The original author of this patch is @amharc and I am presenting this for review on his behalf.

This patch uses ranges for debug information when a function contains basic block sections rather than using [lowpc, highpc]. This is also the first in a series of patches for debug info and does not contain the support for linker relaxation. That will be done as a follow up patch.

Diff Detail

Event Timeline

tmsriram created this revision.Apr 24 2020, 8:26 PM
tmsriram updated this revision to Diff 260681.Apr 28 2020, 10:04 AM

Update patch with missing file (MachineBasicBlock.h) and simplify test.

Herald added a project: Restricted Project. · View Herald TranscriptApr 28 2020, 10:04 AM
tmsriram updated this revision to Diff 263889.May 13 2020, 4:47 PM

Rebase and add a test for fission.

This is currently only for "basic block sections", right? No linker relaxation, etc? (so symbol differences within a bb section (even using symbols at the very end of the bb section, after the trailing jump) are valid/knowable at compile-time/don't change during linking)
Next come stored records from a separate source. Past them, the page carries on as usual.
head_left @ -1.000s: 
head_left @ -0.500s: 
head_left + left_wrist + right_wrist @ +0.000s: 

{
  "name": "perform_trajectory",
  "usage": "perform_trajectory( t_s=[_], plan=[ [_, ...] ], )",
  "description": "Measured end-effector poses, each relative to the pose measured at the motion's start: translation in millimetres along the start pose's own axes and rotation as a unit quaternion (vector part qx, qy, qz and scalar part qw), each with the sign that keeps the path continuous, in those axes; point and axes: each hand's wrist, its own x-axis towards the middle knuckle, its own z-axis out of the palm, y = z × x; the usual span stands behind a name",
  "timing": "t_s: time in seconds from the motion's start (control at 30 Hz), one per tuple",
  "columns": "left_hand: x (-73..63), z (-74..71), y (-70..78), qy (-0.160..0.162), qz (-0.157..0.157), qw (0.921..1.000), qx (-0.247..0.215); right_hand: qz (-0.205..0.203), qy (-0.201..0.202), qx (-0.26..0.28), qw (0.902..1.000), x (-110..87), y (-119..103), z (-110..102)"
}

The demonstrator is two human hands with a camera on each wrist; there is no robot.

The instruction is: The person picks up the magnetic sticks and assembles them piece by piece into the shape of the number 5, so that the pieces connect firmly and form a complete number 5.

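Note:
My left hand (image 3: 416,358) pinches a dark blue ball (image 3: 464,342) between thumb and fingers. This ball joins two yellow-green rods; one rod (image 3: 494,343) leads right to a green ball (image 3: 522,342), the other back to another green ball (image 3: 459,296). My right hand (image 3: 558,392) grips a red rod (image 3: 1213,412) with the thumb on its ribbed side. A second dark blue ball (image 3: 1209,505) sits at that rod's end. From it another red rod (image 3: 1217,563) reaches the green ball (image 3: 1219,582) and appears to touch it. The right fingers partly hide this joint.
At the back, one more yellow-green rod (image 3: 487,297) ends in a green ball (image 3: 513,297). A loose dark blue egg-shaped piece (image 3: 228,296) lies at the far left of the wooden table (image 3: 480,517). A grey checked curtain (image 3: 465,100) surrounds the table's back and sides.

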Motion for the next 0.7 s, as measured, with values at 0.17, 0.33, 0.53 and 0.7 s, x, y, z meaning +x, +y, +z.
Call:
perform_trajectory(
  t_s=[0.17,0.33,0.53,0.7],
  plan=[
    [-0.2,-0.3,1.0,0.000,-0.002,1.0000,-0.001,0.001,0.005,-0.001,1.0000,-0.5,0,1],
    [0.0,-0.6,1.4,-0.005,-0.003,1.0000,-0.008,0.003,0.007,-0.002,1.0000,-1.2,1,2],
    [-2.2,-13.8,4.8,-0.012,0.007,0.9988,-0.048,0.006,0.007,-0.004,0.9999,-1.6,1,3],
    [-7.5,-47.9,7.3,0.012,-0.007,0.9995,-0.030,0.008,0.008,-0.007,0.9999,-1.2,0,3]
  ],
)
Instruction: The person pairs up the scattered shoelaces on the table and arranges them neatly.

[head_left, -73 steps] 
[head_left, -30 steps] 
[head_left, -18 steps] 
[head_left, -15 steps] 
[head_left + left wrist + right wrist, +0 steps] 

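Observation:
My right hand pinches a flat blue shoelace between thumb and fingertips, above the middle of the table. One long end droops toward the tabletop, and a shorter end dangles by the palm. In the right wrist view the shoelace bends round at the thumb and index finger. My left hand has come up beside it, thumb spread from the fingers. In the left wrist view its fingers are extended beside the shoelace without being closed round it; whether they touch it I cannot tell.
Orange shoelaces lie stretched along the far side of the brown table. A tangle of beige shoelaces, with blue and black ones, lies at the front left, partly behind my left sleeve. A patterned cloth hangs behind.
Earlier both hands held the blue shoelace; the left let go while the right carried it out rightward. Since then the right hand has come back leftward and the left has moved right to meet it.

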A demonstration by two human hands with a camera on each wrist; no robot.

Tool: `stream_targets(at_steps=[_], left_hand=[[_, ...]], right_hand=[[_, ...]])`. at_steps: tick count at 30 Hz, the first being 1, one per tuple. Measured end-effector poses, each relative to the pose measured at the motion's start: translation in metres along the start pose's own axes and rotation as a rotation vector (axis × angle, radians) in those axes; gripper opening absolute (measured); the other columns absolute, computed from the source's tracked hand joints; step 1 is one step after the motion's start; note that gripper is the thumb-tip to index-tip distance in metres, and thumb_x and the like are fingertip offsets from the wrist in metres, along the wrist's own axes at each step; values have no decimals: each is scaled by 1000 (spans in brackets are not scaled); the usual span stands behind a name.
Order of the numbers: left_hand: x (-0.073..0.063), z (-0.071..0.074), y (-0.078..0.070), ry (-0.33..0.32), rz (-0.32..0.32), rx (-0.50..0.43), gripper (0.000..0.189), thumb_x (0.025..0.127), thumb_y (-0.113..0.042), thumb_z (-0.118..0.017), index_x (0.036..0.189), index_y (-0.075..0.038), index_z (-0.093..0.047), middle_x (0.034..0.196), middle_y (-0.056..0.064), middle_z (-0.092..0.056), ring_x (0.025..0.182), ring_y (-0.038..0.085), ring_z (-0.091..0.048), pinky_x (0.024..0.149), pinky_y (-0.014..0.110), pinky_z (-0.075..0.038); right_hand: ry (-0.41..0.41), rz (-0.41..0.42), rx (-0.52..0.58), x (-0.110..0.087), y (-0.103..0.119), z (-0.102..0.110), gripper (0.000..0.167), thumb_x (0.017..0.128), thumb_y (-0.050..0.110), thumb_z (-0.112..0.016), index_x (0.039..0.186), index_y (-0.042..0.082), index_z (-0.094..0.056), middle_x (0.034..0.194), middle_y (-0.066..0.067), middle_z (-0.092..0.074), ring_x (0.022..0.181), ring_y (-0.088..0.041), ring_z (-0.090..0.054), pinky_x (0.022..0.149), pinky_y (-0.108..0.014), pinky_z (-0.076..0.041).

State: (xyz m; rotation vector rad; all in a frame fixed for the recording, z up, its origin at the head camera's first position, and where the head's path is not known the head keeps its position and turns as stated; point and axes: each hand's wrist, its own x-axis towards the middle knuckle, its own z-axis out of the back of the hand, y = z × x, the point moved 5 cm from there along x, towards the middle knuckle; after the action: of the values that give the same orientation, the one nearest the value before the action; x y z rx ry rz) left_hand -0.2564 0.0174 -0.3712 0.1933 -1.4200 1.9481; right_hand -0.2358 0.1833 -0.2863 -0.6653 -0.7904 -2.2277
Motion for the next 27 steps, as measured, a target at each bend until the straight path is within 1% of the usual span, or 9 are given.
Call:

llvm/lib/CodeGen/AsmPrinter/DebugHandlerBase.cpp
215–223

Is there a test case covering this? Rough sense of how much this hurts debug info quality?

llvm/lib/CodeGen/AsmPrinter/DwarfCompileUnit.cpp
593–598

Would this fall out naturally/produce the same answer as the loop below? If so, I'd probably let it happen that way rather than special casing it.

599–610

Probably add a comment describing what's happening here (similar to the comment above about the continuous range case)

llvm/lib/CodeGen/AsmPrinter/DwarfDebug.cpp
2118–2126

If you remove the &MBB != &MF->front() case, would the function begin/end entry fall out/be produced by the loop? (or is "MBBSectionRanges" only valid if "hasBBSections"? Maybe it'd be handy if it always contained the ranges - just one range when "hasBBSections" is false?)

llvm/test/DebugInfo/X86/basicblock-sections_1.ll
14–17

This might be a case where testing the assembly would be appropriate - to check which symbols and symbolic expressions are used for the ranges/high/low rather than only that is "some range".

tmsriram updated this revision to Diff 270527.Jun 12 2020, 3:00 PM
tmsriram marked 6 inline comments as done.

Rebase and address reviewer comments which are code refactoring and enhancing the test case.

llvm/lib/CodeGen/AsmPrinter/DebugHandlerBase.cpp
215–223

I am still working on getting a test case for this. I will iterate on this shortly.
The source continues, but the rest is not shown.